I’ll know soon. Though no relevant studies are planned for this year, Shafik has arranged for me to see a demonstration of the vaginal reflexes of intercourse. How this will work and on whom they’ll demonstrate remains unclear.

 

o
n my first morning in Cairo, I wander into a museum near my hotel: the Agriculture Museum. I am the only tourist, a lone adult pushing upstream through currents of happy, shrieking schoolchildren. The museum must have been built around the 1930s and remains charmingly unspoiled by modern advances in museum design. Insect specimens are presented not in their natural environmental niche—e.g., boll weevils on a cotton plant—but in anthropomorphic slice-of-life tableaus: “The Mole Cricket at Home.” “The Earwig as a Mother.”
*
The staff taxidermist must have quit at some point, or lost his mind, for some of the animal skins appear not stuffed, but inflated. A sort of hyena pool float hangs on the wall along the staircase, torso bloated, legs sticking straight out from its sides.

I go downstairs to the main exhibit hall, with its full-scale scenes of Egyptian village life: plaster mannequins of men in djellabas, sifting grains and guiding plows. A museum attendant falls into step beside me. He speaks no English, but it’s clear he has something to show me. He points to a low wooden door behind a diorama of dusty date-sellers and gestures for me to follow him.
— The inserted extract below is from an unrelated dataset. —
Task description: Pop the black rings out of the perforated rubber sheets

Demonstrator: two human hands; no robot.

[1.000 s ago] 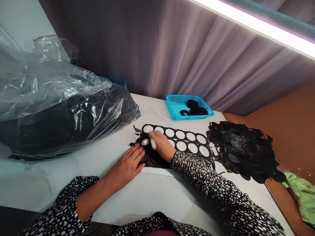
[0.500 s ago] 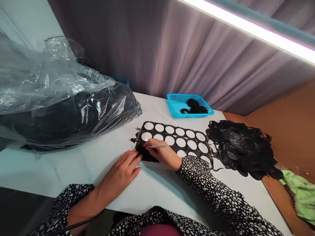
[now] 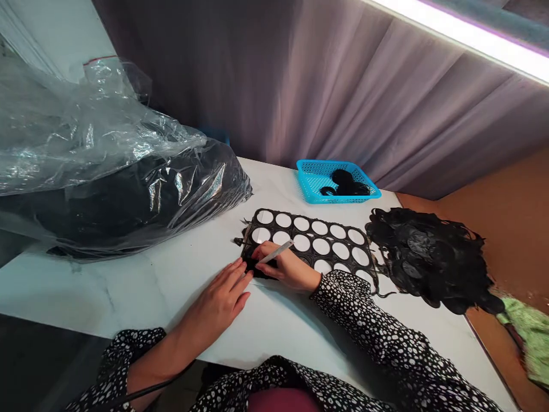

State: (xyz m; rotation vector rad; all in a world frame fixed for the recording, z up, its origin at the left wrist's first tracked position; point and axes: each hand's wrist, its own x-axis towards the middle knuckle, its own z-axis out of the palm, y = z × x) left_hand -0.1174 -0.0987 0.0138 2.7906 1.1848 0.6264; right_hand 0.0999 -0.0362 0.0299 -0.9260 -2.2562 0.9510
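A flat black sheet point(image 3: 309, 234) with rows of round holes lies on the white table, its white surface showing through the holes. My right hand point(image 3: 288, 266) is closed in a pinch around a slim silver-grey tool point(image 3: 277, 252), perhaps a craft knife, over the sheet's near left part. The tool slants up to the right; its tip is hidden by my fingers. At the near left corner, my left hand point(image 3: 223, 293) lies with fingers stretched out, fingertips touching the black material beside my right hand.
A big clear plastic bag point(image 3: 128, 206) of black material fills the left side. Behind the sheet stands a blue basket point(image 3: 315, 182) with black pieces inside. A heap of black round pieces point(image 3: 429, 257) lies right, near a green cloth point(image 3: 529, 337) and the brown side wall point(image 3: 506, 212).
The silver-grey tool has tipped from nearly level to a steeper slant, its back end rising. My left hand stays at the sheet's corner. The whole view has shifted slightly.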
He unlocks the door and switches on the lights. We are alone inside a narrow orange-walled hallway that appears to have been, at one time, part of the museum. More village scenes line the sides. Here are women weaving, women telling fortunes, women combing their children’s hair. Then I realize: As in real life, the women have been sequestered from men’s gazes.

If even inanimate Egyptian women are protected and concealed, how on earth has Ahmed Shafik convinced dozens of flesh-and-blood women to lift up their robes for science?

I pay the guide his baksheesh and go home to take a nap. Around two, I set out again, on foot, to find the Ahmed Shafik Hospital, which I know to be close by. I assumed I could simply ask someone to point me in the right direction, in the same way you can ask anyone in Rochester, Minnesota, how to get to the Mayo Clinic. But hospitals in Cairo are a neighborhood affair, owned by families and small affiliations of doctors and indistinguishable (to the non-Arabic reader) from apartment buildings. I am quickly, deeply lost.